▸ PROMPT
Using the material that follows, output exactly the lines from the one containing "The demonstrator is" through the one containing "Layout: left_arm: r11", with both ends kept.

▸ GIVEN ENTRIES
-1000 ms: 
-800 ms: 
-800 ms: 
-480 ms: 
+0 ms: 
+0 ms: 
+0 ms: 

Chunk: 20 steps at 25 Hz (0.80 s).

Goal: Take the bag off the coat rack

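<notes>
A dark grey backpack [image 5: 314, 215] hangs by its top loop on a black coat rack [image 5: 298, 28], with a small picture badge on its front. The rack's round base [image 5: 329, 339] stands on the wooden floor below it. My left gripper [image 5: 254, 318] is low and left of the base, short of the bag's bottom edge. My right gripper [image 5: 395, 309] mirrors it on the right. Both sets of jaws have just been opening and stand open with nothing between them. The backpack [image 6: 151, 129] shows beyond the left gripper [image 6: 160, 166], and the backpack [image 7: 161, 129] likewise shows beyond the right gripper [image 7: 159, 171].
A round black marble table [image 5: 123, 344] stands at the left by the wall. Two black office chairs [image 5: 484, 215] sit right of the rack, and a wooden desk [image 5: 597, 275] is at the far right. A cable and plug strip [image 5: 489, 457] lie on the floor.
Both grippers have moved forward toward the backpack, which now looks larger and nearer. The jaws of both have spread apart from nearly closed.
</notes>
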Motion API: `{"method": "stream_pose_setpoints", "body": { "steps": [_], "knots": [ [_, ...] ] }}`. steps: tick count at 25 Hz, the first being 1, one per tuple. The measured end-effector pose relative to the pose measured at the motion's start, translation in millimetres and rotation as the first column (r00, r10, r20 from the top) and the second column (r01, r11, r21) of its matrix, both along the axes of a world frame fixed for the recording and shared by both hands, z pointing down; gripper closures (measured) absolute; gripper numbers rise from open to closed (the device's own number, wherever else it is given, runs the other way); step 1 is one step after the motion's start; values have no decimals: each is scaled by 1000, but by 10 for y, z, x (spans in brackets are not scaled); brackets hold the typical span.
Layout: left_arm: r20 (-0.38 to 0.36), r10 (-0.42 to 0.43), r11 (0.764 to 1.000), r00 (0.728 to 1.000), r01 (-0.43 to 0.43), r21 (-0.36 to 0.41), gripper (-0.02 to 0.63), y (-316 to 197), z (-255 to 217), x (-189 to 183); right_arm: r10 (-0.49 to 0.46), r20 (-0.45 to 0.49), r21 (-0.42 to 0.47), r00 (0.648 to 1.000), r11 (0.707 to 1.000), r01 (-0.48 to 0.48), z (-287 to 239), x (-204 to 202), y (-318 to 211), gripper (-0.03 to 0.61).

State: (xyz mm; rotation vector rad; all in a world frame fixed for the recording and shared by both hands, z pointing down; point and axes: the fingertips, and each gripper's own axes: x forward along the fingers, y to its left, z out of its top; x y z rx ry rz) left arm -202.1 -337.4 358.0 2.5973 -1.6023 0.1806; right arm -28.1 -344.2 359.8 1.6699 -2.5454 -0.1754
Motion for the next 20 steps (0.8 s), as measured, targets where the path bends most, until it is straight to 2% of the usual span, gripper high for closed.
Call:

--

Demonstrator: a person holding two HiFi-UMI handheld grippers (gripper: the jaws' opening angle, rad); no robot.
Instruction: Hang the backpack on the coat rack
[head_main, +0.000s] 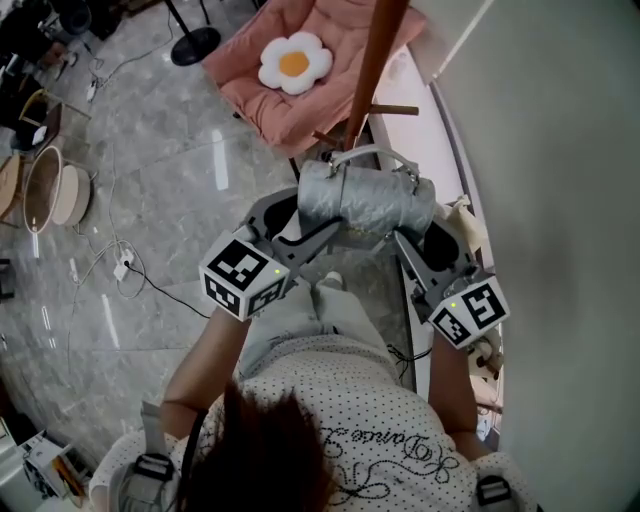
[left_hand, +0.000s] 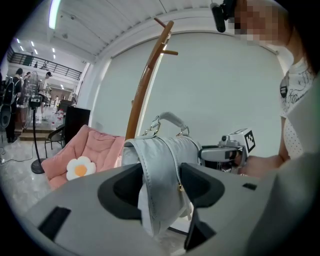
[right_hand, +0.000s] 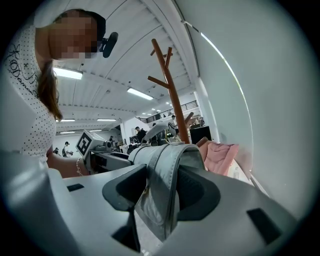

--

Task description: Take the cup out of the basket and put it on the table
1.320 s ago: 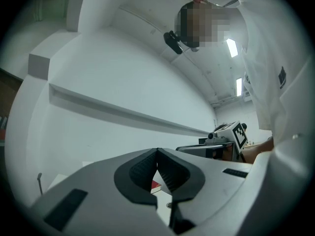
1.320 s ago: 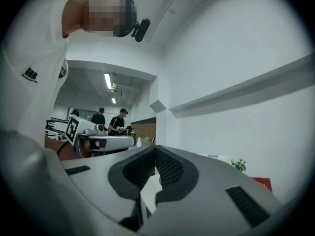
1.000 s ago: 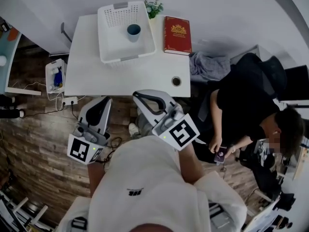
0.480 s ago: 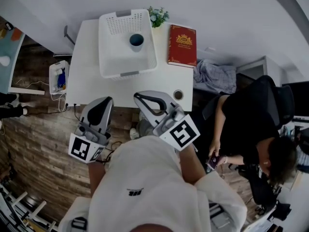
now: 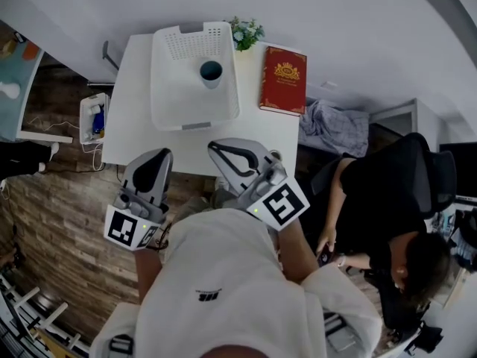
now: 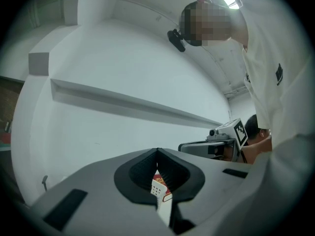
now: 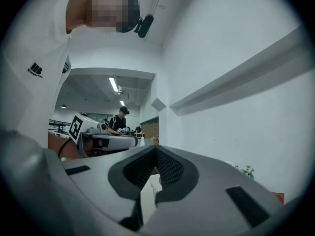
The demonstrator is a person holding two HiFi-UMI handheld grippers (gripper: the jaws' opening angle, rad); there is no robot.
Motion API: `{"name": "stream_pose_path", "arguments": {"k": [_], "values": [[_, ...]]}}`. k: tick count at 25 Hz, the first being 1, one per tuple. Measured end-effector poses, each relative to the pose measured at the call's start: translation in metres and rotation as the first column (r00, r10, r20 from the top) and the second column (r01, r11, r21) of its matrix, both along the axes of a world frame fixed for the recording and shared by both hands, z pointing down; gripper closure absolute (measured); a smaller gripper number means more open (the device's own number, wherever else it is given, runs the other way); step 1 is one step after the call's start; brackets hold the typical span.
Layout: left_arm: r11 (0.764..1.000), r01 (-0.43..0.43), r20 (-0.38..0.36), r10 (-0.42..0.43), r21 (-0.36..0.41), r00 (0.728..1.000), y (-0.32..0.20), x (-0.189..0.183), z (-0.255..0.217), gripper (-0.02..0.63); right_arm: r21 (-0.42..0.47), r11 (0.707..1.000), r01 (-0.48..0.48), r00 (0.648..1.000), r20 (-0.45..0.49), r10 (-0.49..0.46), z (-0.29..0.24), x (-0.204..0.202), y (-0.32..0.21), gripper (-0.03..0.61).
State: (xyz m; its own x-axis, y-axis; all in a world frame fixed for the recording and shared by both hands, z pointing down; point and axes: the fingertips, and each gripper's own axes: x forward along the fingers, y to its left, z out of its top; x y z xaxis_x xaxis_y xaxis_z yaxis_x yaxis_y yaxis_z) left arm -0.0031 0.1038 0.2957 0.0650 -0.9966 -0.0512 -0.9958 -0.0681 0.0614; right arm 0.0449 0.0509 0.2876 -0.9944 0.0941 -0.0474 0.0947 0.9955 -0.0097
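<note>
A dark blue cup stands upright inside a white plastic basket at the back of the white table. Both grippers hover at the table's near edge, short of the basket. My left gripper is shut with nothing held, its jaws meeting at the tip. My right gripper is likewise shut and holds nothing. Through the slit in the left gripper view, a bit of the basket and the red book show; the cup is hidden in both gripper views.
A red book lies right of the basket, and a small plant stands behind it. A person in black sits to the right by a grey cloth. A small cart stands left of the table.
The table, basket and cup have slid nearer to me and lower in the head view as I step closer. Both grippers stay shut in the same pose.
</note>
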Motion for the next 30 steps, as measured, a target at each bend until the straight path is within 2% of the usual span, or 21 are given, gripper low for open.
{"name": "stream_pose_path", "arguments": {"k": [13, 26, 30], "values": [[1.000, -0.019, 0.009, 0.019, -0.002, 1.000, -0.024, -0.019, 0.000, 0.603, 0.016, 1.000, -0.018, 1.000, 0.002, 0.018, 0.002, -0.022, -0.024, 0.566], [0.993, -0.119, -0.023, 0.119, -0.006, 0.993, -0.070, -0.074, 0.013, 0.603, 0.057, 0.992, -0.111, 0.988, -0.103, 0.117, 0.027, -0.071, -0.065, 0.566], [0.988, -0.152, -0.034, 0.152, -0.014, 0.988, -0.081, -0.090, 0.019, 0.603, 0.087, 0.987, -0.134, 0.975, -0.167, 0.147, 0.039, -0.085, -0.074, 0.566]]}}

▸ ANSWER BELOW
The demonstrator is a person holding two HiFi-UMI handheld grippers (gripper: the jaws' opening angle, rad); there is no robot.
Motion API: `{"name": "stream_pose_path", "arguments": {"k": [_], "values": [[_, ...]]}}`. k: tick count at 25 Hz, the first being 1, one per tuple. Measured end-effector poses, each relative to the pose measured at the call's start: translation in metres and rotation as the first column (r00, r10, r20 from the top) and the second column (r01, r11, r21) of its matrix, both along the axes of a world frame fixed for the recording and shared by both hands, z pointing down; gripper closure absolute (measured); a smaller gripper number means more open (the device's own number, wherever else it is given, runs the other way); step 1 is one step after the call's start; brackets hold the typical span.
Layout: left_arm: r11 (0.764..1.000), r01 (-0.43..0.43), r20 (-0.38..0.36), r10 (-0.42..0.43), r21 (-0.36..0.41), r00 (0.728..1.000), y (-0.32..0.20), x (-0.189..0.183), z (-0.255..0.217), gripper (-0.02..0.63); right_arm: r21 (-0.42..0.47), r11 (0.707..1.000), r01 (-0.48..0.48), r00 (0.648..1.000), r20 (-0.45..0.49), r10 (-0.49..0.46), z (-0.29..0.24), x (-0.204..0.202), y (-0.32..0.21), gripper (-0.03..0.61).

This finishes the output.